Keywords

These keywords were added by machine and not by the authors. This process is experimental and the keywords may be updated as the learning algorithm improves.

1 Introduction

Sign languages (SLs) are natural languages used to communicate with and among the deaf communities, which, like spoken languages, differ from one country to another. Additionally, SLs are less-resourced languages with very few reference books describing them (grammar rules, etc.), a limited number of dictionaries and corpora, and even less dedicated processing tools.

Annotation software are tools used for linguistic studies, that allow researchers to visualize their data (mainly videos for SLs), annotate them with linguistic inputs, and analyze these inputs [1]. These corpus-based studies allow to create statistically-informed models that are useful for SL description, but also for SL processing. At this moment, such software are limited to only include automatic processing on the secondary data, the annotations, which are textual data. They do not include automatic processing on the primary data, the video. However, there is a growing interest on image and video processing tools, to characterize particular recorded gestures from local and global primitives such as motion, shape, body parts interactions, among others [2, 3].

This paper introduces a new proposal to support SLs annotations based on a motion descriptor that characterize temporal gestures in video sequences. The proposed approach is developed for French Sign Language corpus annotation. It starts by computing semi-dense trajectories, provided by point tracking in consecutive frames, over a set of gestures recorded in a video. Then, kinematic-cue words, represented as local mixture of Gaussians, are recursively computed at each time and for each trajectory during the video. These features are extremely fast to compute, and the action descriptor is available at each frame, thus allowing prediction on partial video sequences, and then on-line gesture recognition capability.

2 Sign Language

2.1 Main Linguistic Properties

SLs are visuo-gestural representations that follow specific rules induced by use and interaction among corporal articulators and the visual perception. This language promotes the simultaneous use of a number of articulators, the linguistic use of the space in front of the signer so-called ‘signing space’, and the omnipresence of iconicity at all levels of the language [4]. The main linguistic specificities and challenges are the followings:

  • Signs can be broken down into smaller constituents whose linguistic nature, definition and detection are still subject to debate;

  • Signs can bear strong modification of their constituents depending on the context, and modelling all possible variations can require too many different training examples to keep the categories consistent;

  • Signs can be more or less lexicalised, and the most productive ones are built on the fly and are not indexed in a dictionary, which makes them extremely difficult to be modelled from a classical approach.

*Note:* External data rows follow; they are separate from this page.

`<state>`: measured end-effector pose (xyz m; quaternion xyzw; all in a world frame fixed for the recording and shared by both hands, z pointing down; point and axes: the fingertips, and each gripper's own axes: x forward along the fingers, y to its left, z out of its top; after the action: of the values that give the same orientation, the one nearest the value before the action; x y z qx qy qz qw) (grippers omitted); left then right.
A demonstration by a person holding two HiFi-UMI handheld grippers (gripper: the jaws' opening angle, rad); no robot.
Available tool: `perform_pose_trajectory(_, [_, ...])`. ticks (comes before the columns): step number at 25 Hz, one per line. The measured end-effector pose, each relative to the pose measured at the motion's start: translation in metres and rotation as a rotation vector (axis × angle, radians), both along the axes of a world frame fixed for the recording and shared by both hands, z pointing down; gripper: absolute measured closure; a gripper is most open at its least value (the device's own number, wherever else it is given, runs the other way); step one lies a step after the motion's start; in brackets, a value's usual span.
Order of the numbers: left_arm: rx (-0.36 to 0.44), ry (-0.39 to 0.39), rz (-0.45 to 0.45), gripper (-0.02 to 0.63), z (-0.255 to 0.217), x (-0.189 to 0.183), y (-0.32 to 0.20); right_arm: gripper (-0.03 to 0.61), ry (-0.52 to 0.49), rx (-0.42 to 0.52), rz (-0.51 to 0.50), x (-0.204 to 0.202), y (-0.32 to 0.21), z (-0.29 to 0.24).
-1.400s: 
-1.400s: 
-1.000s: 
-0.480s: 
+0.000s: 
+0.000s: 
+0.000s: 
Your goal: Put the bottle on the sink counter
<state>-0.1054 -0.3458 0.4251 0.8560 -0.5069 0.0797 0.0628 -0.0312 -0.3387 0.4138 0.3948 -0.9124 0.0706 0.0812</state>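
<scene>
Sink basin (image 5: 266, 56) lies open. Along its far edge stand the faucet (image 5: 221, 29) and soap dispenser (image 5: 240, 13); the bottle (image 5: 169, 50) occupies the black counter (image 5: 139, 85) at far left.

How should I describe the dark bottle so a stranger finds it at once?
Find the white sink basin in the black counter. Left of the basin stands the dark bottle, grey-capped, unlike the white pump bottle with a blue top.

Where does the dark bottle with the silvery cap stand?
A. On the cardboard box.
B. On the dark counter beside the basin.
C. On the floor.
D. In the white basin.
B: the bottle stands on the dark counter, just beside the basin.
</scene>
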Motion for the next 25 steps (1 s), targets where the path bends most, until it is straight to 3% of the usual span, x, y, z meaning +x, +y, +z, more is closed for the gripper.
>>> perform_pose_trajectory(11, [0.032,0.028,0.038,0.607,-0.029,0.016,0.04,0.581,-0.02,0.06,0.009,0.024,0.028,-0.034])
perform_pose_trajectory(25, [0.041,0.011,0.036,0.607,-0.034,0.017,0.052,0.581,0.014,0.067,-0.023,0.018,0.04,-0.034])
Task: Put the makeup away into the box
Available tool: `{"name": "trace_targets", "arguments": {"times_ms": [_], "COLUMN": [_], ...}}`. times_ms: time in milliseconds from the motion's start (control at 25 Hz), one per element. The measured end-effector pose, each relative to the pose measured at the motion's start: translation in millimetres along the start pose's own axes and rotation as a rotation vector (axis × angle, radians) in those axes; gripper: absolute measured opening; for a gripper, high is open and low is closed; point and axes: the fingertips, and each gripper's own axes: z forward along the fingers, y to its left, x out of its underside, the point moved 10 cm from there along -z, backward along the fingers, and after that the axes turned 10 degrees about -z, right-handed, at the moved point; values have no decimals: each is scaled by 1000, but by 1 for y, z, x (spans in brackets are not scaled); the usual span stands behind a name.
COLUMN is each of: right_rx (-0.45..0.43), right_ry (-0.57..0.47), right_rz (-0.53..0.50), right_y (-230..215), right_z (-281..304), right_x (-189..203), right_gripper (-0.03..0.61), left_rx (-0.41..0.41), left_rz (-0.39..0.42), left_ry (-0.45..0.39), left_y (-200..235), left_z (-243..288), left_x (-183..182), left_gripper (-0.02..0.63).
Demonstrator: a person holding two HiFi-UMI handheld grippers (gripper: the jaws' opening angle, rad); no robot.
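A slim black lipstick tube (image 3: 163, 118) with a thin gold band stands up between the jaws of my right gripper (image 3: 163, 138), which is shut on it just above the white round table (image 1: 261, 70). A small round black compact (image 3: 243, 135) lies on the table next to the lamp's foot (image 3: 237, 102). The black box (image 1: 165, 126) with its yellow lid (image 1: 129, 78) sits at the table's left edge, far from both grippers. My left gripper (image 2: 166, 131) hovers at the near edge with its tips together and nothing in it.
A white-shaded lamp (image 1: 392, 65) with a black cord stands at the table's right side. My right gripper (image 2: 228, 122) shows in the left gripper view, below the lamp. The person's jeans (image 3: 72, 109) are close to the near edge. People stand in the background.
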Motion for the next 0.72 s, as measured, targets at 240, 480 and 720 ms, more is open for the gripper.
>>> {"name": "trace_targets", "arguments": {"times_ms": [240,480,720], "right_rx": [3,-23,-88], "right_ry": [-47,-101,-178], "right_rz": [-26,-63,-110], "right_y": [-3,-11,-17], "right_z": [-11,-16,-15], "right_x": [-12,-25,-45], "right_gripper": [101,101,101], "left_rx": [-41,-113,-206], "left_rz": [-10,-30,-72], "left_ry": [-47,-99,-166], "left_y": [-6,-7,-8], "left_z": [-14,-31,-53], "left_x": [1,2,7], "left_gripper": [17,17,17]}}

SLs characterization must also consider non-manual activity that convey meaningful information. For instance, SL production involves non-manual articulators such as head, face, and torso which are relatively synchronized on different spatial and temporal scales. In fact, the signer uses the signing space to and topologically structure his discourse. This spatial and multi-component property, as well as the importance of the productive signs make the design of SL processing tools a very challenging task.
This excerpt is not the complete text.